___ GIVEN DATA
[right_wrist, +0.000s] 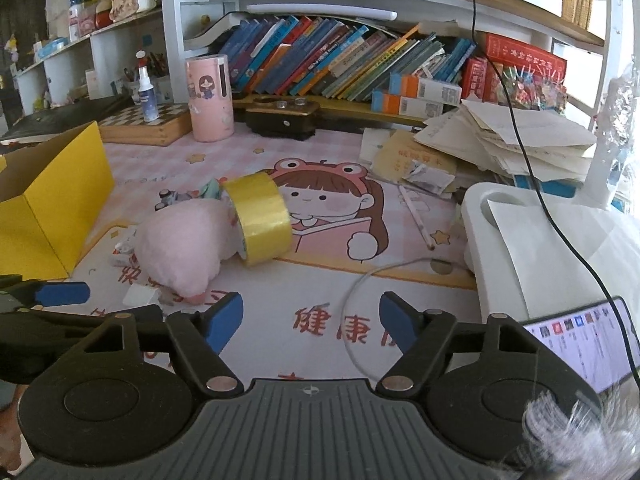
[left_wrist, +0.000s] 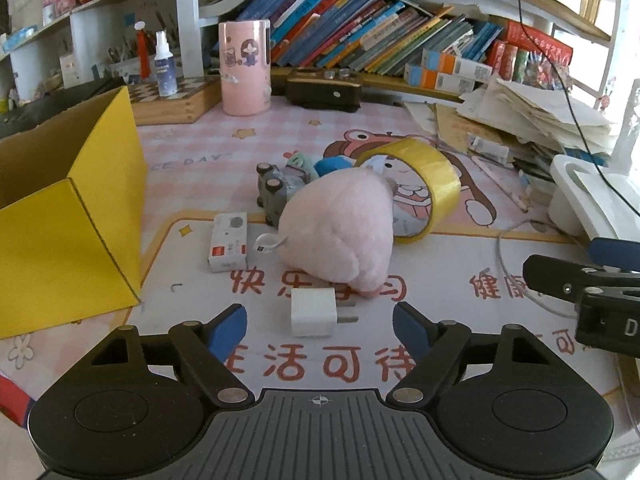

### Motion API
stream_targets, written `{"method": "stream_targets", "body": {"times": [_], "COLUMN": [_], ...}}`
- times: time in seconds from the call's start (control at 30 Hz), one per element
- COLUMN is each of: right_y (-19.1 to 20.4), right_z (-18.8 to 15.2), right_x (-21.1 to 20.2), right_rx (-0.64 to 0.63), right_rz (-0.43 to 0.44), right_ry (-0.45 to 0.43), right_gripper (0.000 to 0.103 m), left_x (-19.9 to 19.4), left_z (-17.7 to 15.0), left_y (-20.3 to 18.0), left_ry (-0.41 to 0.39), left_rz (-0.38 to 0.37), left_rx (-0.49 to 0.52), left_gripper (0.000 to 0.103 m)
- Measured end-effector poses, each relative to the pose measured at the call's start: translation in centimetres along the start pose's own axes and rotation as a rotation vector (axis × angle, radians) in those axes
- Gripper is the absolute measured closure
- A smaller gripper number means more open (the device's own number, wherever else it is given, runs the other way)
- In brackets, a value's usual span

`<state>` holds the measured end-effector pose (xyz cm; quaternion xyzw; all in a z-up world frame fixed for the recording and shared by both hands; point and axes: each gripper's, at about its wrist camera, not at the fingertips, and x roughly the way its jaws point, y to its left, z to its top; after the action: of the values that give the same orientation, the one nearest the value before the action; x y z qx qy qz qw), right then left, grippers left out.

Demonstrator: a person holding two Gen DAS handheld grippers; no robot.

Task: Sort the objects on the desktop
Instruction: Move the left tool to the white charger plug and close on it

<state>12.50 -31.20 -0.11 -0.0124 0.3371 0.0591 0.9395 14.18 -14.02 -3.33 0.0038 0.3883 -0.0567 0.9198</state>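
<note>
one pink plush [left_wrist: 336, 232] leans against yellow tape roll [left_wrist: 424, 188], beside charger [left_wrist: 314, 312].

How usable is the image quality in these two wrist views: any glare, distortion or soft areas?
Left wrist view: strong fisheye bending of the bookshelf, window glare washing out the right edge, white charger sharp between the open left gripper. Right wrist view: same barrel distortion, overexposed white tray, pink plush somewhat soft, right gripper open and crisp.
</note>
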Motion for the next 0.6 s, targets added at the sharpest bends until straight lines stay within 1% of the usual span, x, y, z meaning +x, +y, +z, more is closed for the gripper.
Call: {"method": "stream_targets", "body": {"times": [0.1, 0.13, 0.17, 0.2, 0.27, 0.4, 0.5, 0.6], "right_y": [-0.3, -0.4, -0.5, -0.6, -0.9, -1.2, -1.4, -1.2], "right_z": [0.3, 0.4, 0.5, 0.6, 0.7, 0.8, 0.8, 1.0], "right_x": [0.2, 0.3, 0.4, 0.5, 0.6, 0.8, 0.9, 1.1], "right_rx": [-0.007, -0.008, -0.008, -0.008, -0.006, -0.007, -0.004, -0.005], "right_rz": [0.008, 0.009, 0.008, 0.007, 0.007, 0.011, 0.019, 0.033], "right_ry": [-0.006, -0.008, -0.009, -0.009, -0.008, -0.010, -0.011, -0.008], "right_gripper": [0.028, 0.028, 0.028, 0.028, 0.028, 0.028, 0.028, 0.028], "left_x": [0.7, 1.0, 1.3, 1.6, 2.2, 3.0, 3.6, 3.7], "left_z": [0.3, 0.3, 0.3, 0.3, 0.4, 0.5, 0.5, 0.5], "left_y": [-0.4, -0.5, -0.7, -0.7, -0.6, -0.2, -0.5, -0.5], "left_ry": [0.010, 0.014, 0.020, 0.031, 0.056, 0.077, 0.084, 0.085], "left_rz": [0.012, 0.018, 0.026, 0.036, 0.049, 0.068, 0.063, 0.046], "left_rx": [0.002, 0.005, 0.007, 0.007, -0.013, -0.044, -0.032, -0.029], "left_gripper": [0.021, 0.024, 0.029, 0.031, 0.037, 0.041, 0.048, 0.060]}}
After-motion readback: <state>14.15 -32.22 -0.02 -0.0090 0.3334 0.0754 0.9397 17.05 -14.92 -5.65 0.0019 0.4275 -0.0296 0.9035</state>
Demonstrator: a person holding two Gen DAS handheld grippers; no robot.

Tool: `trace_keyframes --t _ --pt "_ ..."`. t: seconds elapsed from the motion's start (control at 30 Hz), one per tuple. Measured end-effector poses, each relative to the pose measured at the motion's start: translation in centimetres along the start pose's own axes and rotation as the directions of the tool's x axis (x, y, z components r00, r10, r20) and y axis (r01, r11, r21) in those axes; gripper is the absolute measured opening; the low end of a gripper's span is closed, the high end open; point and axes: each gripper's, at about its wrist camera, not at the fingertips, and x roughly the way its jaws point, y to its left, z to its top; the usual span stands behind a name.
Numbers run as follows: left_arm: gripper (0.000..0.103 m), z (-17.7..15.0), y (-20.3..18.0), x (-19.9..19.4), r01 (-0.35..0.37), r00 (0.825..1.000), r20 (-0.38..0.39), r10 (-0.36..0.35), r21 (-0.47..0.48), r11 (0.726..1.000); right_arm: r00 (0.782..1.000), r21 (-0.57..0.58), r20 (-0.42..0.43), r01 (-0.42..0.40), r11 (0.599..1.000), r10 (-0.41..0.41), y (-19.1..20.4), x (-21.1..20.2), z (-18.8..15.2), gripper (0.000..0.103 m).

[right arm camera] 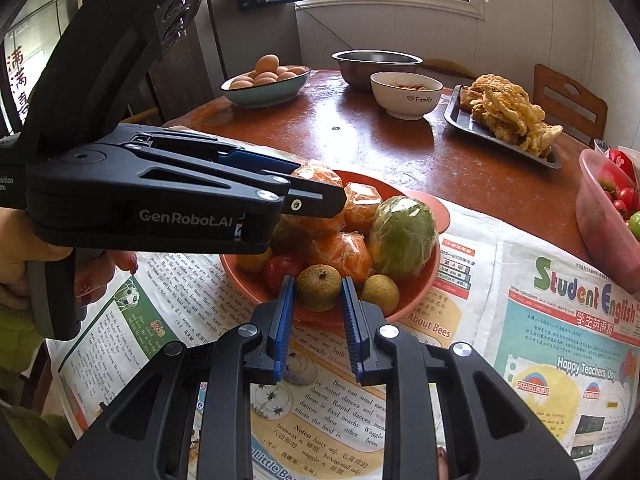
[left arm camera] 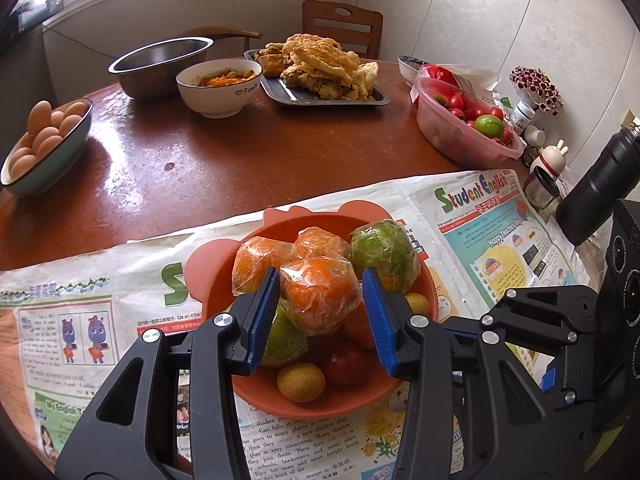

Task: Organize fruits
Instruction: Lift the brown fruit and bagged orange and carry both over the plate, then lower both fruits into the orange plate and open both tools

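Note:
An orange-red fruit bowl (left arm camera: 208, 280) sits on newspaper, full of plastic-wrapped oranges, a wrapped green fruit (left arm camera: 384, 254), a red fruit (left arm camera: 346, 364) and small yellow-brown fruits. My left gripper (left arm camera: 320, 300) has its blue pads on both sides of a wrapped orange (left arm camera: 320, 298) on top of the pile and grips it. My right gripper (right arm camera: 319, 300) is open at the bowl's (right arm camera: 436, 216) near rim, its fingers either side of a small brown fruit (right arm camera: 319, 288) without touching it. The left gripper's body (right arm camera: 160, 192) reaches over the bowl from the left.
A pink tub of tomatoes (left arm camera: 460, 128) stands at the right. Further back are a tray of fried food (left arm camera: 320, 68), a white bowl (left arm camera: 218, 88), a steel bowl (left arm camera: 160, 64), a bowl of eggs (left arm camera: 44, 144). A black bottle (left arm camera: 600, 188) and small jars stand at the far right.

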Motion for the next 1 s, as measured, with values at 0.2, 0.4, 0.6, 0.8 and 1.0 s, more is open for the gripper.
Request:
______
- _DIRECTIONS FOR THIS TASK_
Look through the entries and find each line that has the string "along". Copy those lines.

- _SOLUTION TO THE PROBLEM_
- Measured end-effector poses, each relative to the pose measured at the call's start: translation in centimetres along the start pose's own axes and rotation as a rotation vector (axis × angle, radians) in those axes
Tool: `trace_keyframes --t _ --pt "_ ..."`. t: seconds elapsed from the motion's start (control at 30 Hz), one per tuple. Measured end-effector poses, each relative to the pose measured at the motion's start: translation in centimetres along the start pose's own axes and rotation as the directions of the tool's x axis (x, y, z components r00, r10, r20) and y axis (r01, r11, r21) in those axes; gripper is the absolute measured opening; the low end of a gripper's span is closed, the high end open; point and axes: each gripper's, at about its wrist camera, not at the fingertips, and x roughly the way its jaws point, y to its left, z to its top; the usual span stands behind a name.

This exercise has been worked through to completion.